Pour lui, à travers cette politique, même les particuliers pourront élever autant de moutons. Ce qui va casser le prix du mouton. "J’ai été obligé, récemment, de bazarder les moutons et les chèvres que je possédais du fait de la cherté de l'aliment", a regretté Ali Kobar également SG de Karangué Sunu Gokh, organisation d'éleveurs basée à Linguère.
Par ailleurs, il préconise la culture fourragère qui va permettre aux éleveurs de nourrir gratuitement leurs troupeaux et de se passer des aliments de bétail. " J’ai un frère qui vit en Italie. Il m à dit que ce pays dispose de semences fourragères qui poussent rapidement et en abondance, ce qui fait que les éleveurs ne se plaignent pas. Le bétail est en bonne santé. C’est ce type de culture que l’on devrait développer au Sénégal", a dit M. Kobar. Considérant que l'herbe est rare et sa teneur ayant baissé, il pense que la culture fourragère est une alternative qui va aider à lutter contre les tensions entre éleveurs et agriculteurs, liées au manque de pâturage.
Un avis partagé par Galo Dia, président de la Maison des éleveurs du département de Mbour. ‘’Certains pays occidentaux ont développé une semence destinée à la culture fourragère très efficace’’. Et si nos autorités adoptent cette culture sur chaque étendue de 40 ou 80 km² de forêts, fini la galère des éleveurs qui n’auront plus besoin d’aliments de bétail coûteux.
De plus, d’après M. Dia, cette espèce fourragère comporte beaucoup de nutriments et est très fournie pour permettre aux bêtes de brouter sans parcourir des kilomètres.
De l’eau en abondance, des produits vétérinaires accessibles
La conséquence sera que le lait sera produit en abondance, le bétail bien engraissé et en nombre. Dans sa recette pour atteindre une autosuffisance en moutons le président de la Maison des éleveurs de Mbour interpelle les autorités sur la nécessité d’implanter beaucoup de forages dans les pâturages, pour éviter les longues distances pour trouver de l'eau pour les troupeaux. Une doléance importante à ses yeux, car le parcours du bétail sur des kilomètres contribue à sa perte de poids et à sa capacité de reproduction.

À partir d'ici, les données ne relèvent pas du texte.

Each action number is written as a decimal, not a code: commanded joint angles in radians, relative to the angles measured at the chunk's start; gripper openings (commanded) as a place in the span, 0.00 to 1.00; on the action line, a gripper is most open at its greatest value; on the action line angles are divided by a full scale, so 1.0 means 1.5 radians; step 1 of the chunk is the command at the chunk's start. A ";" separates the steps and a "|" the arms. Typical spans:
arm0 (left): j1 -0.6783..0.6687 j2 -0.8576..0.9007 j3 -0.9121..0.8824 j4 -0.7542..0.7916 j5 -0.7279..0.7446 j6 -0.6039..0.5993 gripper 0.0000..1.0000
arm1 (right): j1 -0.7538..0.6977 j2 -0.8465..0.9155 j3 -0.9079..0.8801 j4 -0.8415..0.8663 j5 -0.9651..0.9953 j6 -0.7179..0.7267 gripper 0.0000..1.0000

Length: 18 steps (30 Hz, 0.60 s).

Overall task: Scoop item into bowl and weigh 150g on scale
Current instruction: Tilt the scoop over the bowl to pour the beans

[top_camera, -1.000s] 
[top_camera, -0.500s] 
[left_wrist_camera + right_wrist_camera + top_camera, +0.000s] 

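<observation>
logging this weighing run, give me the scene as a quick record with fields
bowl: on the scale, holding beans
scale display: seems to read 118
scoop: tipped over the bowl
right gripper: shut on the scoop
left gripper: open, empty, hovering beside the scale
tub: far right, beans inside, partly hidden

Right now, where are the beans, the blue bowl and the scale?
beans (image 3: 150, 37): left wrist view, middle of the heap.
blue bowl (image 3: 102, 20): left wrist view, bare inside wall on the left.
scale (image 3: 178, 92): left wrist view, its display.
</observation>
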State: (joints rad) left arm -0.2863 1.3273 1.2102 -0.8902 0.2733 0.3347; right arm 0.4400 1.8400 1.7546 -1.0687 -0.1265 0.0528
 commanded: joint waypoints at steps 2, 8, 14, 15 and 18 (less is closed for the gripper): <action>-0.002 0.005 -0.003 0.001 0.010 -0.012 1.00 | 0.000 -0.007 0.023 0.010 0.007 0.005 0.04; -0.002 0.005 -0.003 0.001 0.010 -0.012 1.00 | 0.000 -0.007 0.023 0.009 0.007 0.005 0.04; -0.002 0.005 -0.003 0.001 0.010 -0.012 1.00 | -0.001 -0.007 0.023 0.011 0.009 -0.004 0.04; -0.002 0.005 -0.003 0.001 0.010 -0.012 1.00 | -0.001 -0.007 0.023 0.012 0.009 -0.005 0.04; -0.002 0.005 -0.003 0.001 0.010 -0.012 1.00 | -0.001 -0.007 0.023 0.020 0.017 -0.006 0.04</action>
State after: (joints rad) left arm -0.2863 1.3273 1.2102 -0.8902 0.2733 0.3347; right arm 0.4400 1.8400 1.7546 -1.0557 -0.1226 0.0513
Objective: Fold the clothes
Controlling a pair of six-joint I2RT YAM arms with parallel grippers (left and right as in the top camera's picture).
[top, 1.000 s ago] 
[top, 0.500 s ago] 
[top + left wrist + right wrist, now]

Au-delà se pose la question de la cherté des produits vétérinaires. En effet, Galo Dia explique qu’"un produit vendu à 1 000 F CFA en Gambie ou en Mauritanie s’achète à 1 500 F CFA au Sénégal. Certains produits qui coûtent 700 F CFA dans les pays limitrophes reviennent à 5 000 F CFA chez nous". C’ est pourquoi les éleveurs demandent aux autorités de revoir les prix pour la prise en charge sanitaire des animaux et la survie du secteur de l’élevage qui peuvent atteindre un niveau de développement tel que le Sénégal pourrait, à l’avenir, exporter du bétail plutôt que d'en importer.